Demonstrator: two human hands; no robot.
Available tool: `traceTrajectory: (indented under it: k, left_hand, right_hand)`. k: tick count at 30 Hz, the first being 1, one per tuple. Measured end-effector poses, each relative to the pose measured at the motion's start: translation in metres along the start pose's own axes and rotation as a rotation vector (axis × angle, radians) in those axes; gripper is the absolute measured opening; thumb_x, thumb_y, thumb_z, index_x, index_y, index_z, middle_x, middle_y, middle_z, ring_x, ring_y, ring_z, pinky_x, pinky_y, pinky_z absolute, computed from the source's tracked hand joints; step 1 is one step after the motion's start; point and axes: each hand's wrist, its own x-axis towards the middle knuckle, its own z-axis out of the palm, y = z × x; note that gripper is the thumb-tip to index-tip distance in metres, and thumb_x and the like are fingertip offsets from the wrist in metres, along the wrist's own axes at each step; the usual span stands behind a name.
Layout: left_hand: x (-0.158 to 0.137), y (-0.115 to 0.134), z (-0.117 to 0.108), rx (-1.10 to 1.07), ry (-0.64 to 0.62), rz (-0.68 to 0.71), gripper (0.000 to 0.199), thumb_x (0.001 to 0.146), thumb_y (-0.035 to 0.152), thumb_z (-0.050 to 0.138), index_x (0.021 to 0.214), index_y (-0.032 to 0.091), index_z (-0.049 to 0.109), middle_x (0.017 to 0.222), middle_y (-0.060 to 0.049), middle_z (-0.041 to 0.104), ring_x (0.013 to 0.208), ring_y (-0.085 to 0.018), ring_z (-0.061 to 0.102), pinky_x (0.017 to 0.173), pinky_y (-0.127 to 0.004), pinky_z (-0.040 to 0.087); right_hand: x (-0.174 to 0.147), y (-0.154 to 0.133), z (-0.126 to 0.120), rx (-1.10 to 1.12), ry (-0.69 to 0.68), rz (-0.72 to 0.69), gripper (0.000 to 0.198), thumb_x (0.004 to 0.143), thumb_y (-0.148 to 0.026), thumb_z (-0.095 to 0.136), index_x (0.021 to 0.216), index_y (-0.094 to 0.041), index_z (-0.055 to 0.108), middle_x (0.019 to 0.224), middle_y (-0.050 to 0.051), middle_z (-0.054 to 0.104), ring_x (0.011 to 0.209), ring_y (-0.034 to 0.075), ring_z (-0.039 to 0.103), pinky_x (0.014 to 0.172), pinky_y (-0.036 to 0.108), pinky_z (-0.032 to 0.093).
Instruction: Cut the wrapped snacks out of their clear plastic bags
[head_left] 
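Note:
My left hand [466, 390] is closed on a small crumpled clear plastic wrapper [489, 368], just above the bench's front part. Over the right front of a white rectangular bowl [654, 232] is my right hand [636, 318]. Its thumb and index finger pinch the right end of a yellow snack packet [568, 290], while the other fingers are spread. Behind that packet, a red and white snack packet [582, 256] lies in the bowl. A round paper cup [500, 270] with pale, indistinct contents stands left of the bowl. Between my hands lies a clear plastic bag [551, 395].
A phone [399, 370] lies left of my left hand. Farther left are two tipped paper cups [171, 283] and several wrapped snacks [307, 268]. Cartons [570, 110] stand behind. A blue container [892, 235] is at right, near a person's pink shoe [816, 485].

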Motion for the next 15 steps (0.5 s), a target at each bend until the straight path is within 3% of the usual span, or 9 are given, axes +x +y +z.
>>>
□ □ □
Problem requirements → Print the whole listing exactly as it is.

Written solution →
Demonstrator: two human hands; no robot.
Available tool: `traceTrajectory: (indented under it: k, left_hand, right_hand)`. k: tick count at 30 Hz, the first being 1, one per tuple. Measured end-effector poses, each relative to the pose measured at the motion's start: translation in metres along the start pose's own axes and rotation as a rotation vector (axis × angle, radians) in those axes; gripper is the absolute measured opening; thumb_x, thumb_y, thumb_z, index_x, index_y, index_z, middle_x, middle_y, middle_z, ring_x, ring_y, ring_z, pinky_x, pinky_y, pinky_z absolute, computed from the source's tracked hand joints; step 1 is one step after the motion's start; point and axes: each hand's wrist, its own x-axis towards the middle knuckle, its own z-axis out of the palm, y = z × x; note that gripper is the thumb-tip to index-tip distance in metres, and thumb_x and the like are fingertip offsets from the wrist in metres, along the wrist's own axes at each step; the usual span stands behind a name.
Layout: left_hand: x (-0.158 to 0.137), y (-0.115 to 0.134), z (-0.117 to 0.108), rx (-1.10 to 1.07), ry (-0.64 to 0.62), rz (-0.68 to 0.71), gripper (0.000 to 0.199), thumb_x (0.001 to 0.146), thumb_y (-0.035 to 0.152), thumb_z (-0.050 to 0.138), index_x (0.021 to 0.214), index_y (-0.032 to 0.091), index_z (-0.049 to 0.109), middle_x (0.017 to 0.222), middle_y (-0.060 to 0.049), middle_z (-0.041 to 0.104), ring_x (0.013 to 0.208), ring_y (-0.085 to 0.018), ring_z (-0.061 to 0.102), pinky_x (0.017 to 0.173), pinky_y (-0.127 to 0.004), pinky_z (-0.040 to 0.087); right_hand: x (-0.174 to 0.147), y (-0.154 to 0.133), z (-0.126 to 0.120), rx (-1.10 to 1.12), ry (-0.69 to 0.68), rz (-0.72 to 0.69), gripper (0.000 to 0.198), thumb_x (0.004 to 0.143), thumb_y (-0.148 to 0.026), thumb_z (-0.095 to 0.136), index_x (0.021 to 0.216), index_y (-0.094 to 0.041), index_z (-0.055 to 0.108), middle_x (0.019 to 0.224), middle_y (-0.050 to 0.051), middle_z (-0.054 to 0.104), ring_x (0.011 to 0.209), ring_y (-0.034 to 0.075), ring_z (-0.039 to 0.103), pinky_x (0.014 to 0.172), pinky_y (-0.036 to 0.108), pinky_z (-0.032 to 0.093).
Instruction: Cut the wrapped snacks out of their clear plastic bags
[head_left] 
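Note:
My left hand [466, 390] is closed on a small crumpled clear plastic wrapper [489, 368], just above the bench's front part. Over the right front of a white rectangular bowl [654, 232] is my right hand [636, 318]. Its thumb and index finger pinch the right end of a yellow snack packet [568, 290], while the other fingers are spread. Behind that packet, a red and white snack packet [582, 256] lies in the bowl. A round paper cup [500, 270] with pale, indistinct contents stands left of the bowl. Between my hands lies a clear plastic bag [551, 395].
A phone [399, 370] lies left of my left hand. Farther left are two tipped paper cups [171, 283] and several wrapped snacks [307, 268]. Cartons [570, 110] stand behind. A blue container [892, 235] is at right, near a person's pink shoe [816, 485].
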
Motion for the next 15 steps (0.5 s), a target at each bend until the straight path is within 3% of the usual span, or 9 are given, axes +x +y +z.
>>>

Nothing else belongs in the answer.